「自然栽培を科学する」レポート(1)

開始早々、熱気がスゴイ!
開始早々、熱気がスゴイ!

会場準備のために事務所を後にするギリギリまで問合わせ電話が鳴り続けた8月4日。

木村秋則×杉山修一『自然栽培を科学する』シンポジウムは無事、盛会に終えることができました。

 

当会の設立時からの目的の一つは、自然栽培を日本全国に広げること。

――できるだけ速く、できるだけ多くの人に、自然栽培がこれからの世の中に必要であることを知らせたい。もう時間はそんなに残されていないかも知れない。木村さんのその “ 想い” を当会も共有しています。そのために何をすればよいか?

 

地域の一人一人との対話を進めていく一方で、私たちは県やJAとの連携を模索してきました。

当会単体で収益を上げ、経済基盤を整えればよいとは考えていないのです。

アフリカには、こんな諺もあります。

 “If you want to go fast, go alone. If you want to go far, go together.”

(速く行きたいなら、一人で行きなさい。

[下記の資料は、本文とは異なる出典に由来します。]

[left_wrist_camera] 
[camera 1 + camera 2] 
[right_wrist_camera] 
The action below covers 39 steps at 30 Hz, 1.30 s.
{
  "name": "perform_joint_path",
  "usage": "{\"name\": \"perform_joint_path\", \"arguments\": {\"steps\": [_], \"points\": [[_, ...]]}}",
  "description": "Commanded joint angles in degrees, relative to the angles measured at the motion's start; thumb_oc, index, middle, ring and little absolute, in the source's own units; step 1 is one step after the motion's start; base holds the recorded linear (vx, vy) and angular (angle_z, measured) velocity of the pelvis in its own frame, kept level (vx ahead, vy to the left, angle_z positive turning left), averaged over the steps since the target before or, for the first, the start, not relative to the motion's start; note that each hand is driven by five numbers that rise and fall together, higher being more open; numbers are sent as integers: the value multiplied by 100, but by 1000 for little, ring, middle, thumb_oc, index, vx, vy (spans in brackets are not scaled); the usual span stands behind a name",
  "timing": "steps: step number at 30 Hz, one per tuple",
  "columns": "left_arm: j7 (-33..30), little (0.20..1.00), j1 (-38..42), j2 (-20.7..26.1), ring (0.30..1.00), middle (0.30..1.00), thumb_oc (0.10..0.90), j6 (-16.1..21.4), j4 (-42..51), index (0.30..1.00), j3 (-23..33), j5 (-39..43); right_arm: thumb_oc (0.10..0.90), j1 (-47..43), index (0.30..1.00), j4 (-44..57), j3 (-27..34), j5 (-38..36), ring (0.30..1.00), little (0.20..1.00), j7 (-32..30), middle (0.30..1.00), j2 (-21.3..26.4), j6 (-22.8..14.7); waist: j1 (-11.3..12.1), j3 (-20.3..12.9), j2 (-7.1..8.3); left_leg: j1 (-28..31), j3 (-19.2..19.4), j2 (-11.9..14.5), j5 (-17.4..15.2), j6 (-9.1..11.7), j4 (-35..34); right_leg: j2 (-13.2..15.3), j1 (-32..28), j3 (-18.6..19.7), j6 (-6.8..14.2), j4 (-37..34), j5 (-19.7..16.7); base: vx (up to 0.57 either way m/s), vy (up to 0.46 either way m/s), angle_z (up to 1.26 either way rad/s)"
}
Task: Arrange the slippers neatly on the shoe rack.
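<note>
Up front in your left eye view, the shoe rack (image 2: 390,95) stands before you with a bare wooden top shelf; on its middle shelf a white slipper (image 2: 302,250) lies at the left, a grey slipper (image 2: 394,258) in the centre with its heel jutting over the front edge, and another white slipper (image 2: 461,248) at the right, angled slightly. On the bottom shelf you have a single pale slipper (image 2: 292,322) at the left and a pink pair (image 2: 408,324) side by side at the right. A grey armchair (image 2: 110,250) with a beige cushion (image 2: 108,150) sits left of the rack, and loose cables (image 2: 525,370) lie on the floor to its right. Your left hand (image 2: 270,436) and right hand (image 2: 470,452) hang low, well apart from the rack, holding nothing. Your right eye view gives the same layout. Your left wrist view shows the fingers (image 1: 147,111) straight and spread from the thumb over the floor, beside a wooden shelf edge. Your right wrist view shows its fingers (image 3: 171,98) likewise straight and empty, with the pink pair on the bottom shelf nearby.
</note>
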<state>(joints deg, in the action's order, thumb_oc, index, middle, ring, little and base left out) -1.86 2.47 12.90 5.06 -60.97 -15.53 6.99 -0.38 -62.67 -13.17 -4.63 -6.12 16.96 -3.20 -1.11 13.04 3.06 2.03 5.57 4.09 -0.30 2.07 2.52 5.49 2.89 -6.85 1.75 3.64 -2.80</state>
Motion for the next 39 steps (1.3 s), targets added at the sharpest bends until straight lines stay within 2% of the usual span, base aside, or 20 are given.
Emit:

遠くへ行きたいなら、みんなで行きなさい。)

 

模索する中で、個人からも、組織からも、まずは「自然栽培がそんなによいというのならデータを出してくれ」「本当に連携できるものなのか、証明は?」…と必ず言われます。そのたびに、私たちは宿題をもらったなと思ってきました。

 

自然栽培を実践したことのある人、実践している人が身近にいる人なら、実感としてわかっていただけるのですが、自然栽培があまりにも多角的で原理を固定化しにくい分野なために、

「これが答えです」と、机上に明確に提示することが難しいことを自然栽培を知らない人たちにわかってもらうためには、私たちはどのように伝えていけばよいか?いつも悩んでいます。

「自然栽培のよさがわからない人には言っても仕方ないよね」と突き放すことは簡単ですが、私たちは理解し合えることを信じて活動しています。

 

そんなときに出た杉山修一教授の著書

すごい畑のすごい土 無農薬・無肥料・自然栽培の生態学

出版されるという知らせを聞き、発売されるとすぐに本を取り寄せました。

あるスタッフが一晩で一気に読み終えました。

 

「ここに、私たちの求めている答えの大きなヒントがある!」

自然栽培は、やっぱりこれからの世の中に絶対に必要だ!

これは宗教でもなんでもない。現実として、ちゃんと成り立っている。

私たちはやっぱり間違っていなかったんだ!間違っていないんだ・・・! 

これはなんとしても、多くの人にわかっていただきたい。8月に木村さんがいらっしゃることは決まっていました。「理事長!木村さんと一緒に、杉山先生もお招きできないでしょうか?」

高橋も即決でした。すぐに木村興農社と木村さんに打診をし、杉山教授へお願いをし、スケジューリングと会場探しに走りました。

 

1ヶ月足らずで、本当に人を集められるか?参加費3,000円の設定ってどうなの?高いと言われるだろうか?でも、自然栽培を本気で考えている人なら、3,000円の価値をわかってくれるはず。内々では、そんな討論もしました。

日頃、現場で動いているスタッフはたった2人。予算や採算を考える余裕などもありませんでした。時間がない。でもやるしかない。8月4日を迎えるまで、綱渡りの状況下で無我夢中で走り続けました。毎晩日付が変わるまで資料作成や申込み対応をし、連日徹夜をしました。

 

そしてご覧のように、会場には木村さんや杉山教授の話を食い入るように聞く人たちがたくさん集まってくださったのです。県外にいる自然栽培の仲間たちも駆けつけてくれました。映画の主人公になった人でも見てみようかな、なんていう物見遊山な人はいません。どの方も真剣なまなざしでした。